Klinisch äußert sich der Befall durch kleine, rote, nicht entzündliche Punkte in der Kopfhaut. Bei einem starken, unbehandelten Befall kommt es infolge der Verklebung der Haare durch Nissen zu nässenden Ekzemen und sekundären bakteriellen Infektionen. Martin rät allerdings dazu, es nicht so weit kommen zu lassen. Die Therapie sollte möglichst schnell begonnen werden, von allein gehen die Läuse nicht weg. Martin: »Abwarten hilft nicht.«
Unnötig ist es dagegen, den gesamten Hausstand zu entlausen, Spielsachen in die Tiefkühltruhe zu legen oder Polster neu zu beziehen. Kopfläuse sind in kurzen Abständen auf Blut angewiesen, sonst trocknen sie aus. Sie halten sich dicht an der Haut auf. Ihren Wirt zu verlassen, kommt ihnen ohne Weiteres nicht in den Sinn und wenn sie es doch tun sollten, verenden sie schnell, es sei denn, das Schicksal meint es gut mit ihnen und lässt sie auf einem neuen Wirt landen.
Für die Therapie empfiehlt Martin in jedem Fall neurotoxische pediculozide Medikamente. Sie wirken alle nach demselben Prinzip: Sie öffnen Natriumkanäle und führen so zu spastischen Krämpfen. Die medikamentöse Therapie sollte mit einer physikalischen Therapie ergänzt werden. Eine sichere Beseitigung von Läusen und Nissen sei nur mit einer Kombination aus Pediculoziden und mechanischem Auskämmen gewährleistet. Als wirkungsvollste Substanzen nannte Martin Pyrethrum-Extrakt (Goldgeist® forte), Pyrethroide wie Permethrin (Infectopedicul®) und Lindan (Jacutin®), wobei Lindan nach seiner Einschätzung die stärksten Nebenwirkungen hat. Wichtig sei bei allen Präparaten, dass die Anwendung nach acht bis zehn Tagen wiederholt werde.

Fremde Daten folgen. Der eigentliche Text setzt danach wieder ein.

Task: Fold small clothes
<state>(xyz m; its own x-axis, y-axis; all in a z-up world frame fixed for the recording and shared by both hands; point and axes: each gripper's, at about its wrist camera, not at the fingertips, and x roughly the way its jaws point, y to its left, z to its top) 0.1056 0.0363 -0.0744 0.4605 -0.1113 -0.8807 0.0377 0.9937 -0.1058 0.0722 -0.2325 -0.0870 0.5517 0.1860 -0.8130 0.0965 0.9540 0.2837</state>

Neben den neurotoxischen Substanzen werden auch Präparate eingesetzt, die die Atemöffnungen der Läuse verstopfen und die Tiere so ersticken. Als Beispiele führte der Referent hier Kokosöl, das außerdem einen neurotoxischen Effekt hat und Dimeticon, ein silikonhaltiges Präparat, an. Lediglich als Reservetherapeutika bezeichnete Martin Neemöl und Teebaumöl.
Bei der Prävention von Kopflausbefall setzt Martin ausschließlich auf Aufklärung und regelmäßige Kontrolle. Auf dem Markt befindliche präventive Shampoos hält er dagegen für unwirksam. Dasselbe gilt für Haarspray, das nach seiner Einschätzung keinen Nutzen hat. Diese wenig wirksamen Methoden der Prävention hätten darüber hinaus den Nachteil, dass sie die Anwender in einer falschen Sicherheit wiegen, die die Aufmerksamkeit für einen Befall sinken lassen könnte.
Grundsätzlich gibt Martin der Apotheke einen hohen Stellenwert bei der Behandlung von Läusen. Zum einen sind die Präparate nicht verschreibungspflichtig und zum anderen ist es vielen Menschen wegen der erwähnten Vorurteile peinlich, zum Arzt zu gehen. Grenzen habe die apothekergestützte Selbstmedikation allerdings bei Schwangeren, diese sollten in jedem Fall einen Arzt aufsuchen.